Он никуда не спешил, как и Ноздрун за стеклом, ни за кем не гнался.
Он пробовал уже когда-то. Он догонял.
Теперь он знал хорошо: что не твое, того не догонишь.
Даже по утрам, когда подкатывал ревизором международный экспресс, он сидел на этот месте с чашечкой кофе и перелистывал утреннюю газету-реквизит – с гадливой покорностью.
Кличка была ему Лопотун, работал он на радио, в молодежном отделе, специалистом по романтике.
Звуками засорял эфир.
От кофе его мутило, от газеты мутило, от нелюбопытных пассажиров, ради которых изображал надуманную жизнь, но это была нетрудная роль в утреннем всеобщем лицедействе, и ее он исполнял исправно.
Каких-то десять минут за утро: можно и потерпеть.
Потом он бездельничал целый день, оглядывал прохожих, подремывал в тени, а иной раз вынимал из кармана затертый, посекшийся по сгибам носовой платок, задумчиво разглядывал узелок.
Узелок был завязан давно, в непамятные теперь времена, и было интересно перебирать прошлое год за годом, как на счетах отщелкивать, напрягаться, вспоминая, будто таился в узелке великий секрет, который следовало разгадать.
Хотелось его развязать, загладить, позабыть навсегда, чтобы не бередил душу, но кто из нас может похвастаться, что обрубил в жизни хоть один узел?
Кто из нас, кто?..
– Поверьте старому язвеннику, – сказал Лопотун. – Утерян секрет.
Унылый мужчина по кличке Дурляй сидел за соседним столиком и жевал, не переставая, неподатливый кусок.

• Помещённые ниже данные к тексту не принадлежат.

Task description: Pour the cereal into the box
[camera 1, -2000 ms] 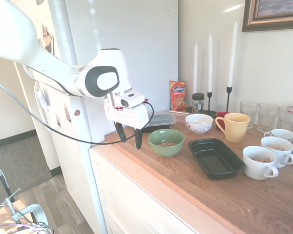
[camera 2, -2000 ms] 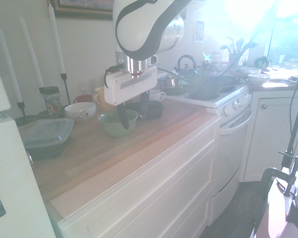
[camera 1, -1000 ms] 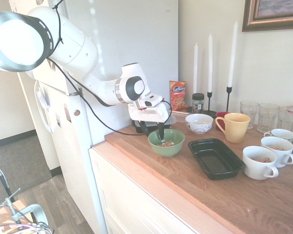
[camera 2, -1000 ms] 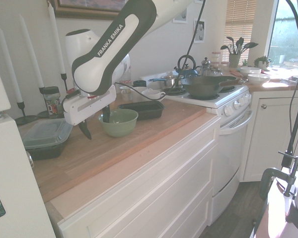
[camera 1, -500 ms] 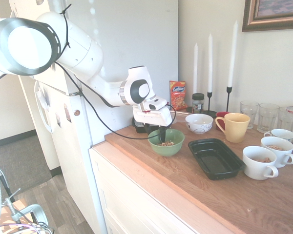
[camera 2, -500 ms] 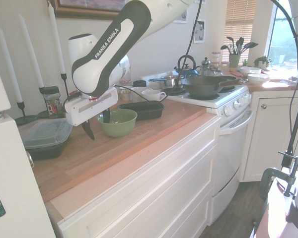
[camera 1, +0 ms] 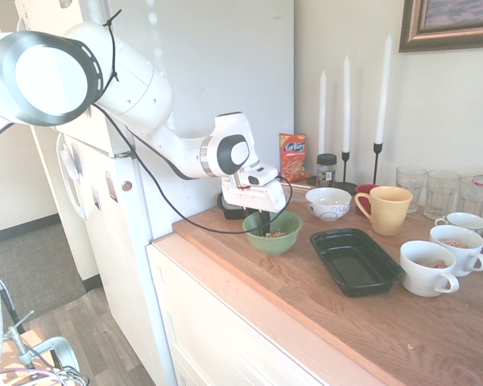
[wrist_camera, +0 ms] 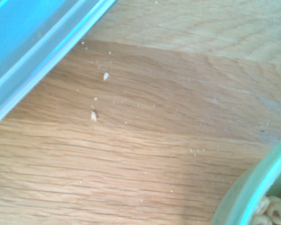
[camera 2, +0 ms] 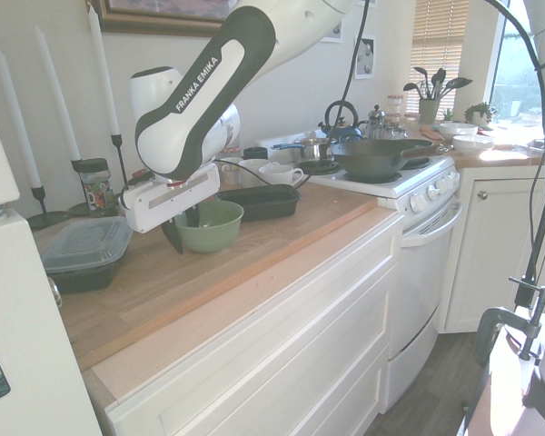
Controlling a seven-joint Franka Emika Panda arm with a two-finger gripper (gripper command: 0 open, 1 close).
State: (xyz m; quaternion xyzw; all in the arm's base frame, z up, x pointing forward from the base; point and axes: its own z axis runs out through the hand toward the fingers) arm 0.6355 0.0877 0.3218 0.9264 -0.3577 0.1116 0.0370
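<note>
first exterior: my gripper (camera 1: pixel 263 224) straddles the green bowl (camera 1: pixel 274 232) rim, grip unclear, cereal (camera 1: pixel 274 235) inside, box (camera 1: pixel 356 260) beside it; second exterior: jaws nearly pinching; wrist: rim off-centre, so i'd seat deeper before lifting.

The white Franka arm (camera 1: pixel 137 88) reaches over the wooden counter's (camera 1: pixel 322 301) end by the fridge. Its two-finger gripper (camera 2: pixel 183 229) points steeply down, black fingers (camera 2: pixel 173 236) straddling a green bowl's rim.
</note>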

Диковатый и волчистый: как в лес глядел.
Тарелки перед ним не было. Щеки свисали до плеч. За щеками была уложена пища, с утра про запас.
Мясо.
Овощи.
Жареная картошечка.
Компот.
По утрам он сидел за этим столиком и завтракал на виду у пассажиров. Перед ним стояли цветы в вазочке, и Дурляй нюхал их время от времени – по утвержденной роли. Это была очень хорошая роль; никогда он не жил так сытно, как жил теперь, но к хорошему быстро привыкаешь.
За минуту до подхода поезда ему подавали еду на подносе и по сигналу отбоя забирали обратно.
Картошка была холодной и пересушенной, мясо – волокнистым и жестким, в компоте плавали на виду блестки жира.
Поначалу он торопился, заглатывая побольше в отпущенное ему время, но получил предупреждение в приказе и стал неторопливо закладывать пищу за щеки, большими кусками, чтобы дожевать на досуге.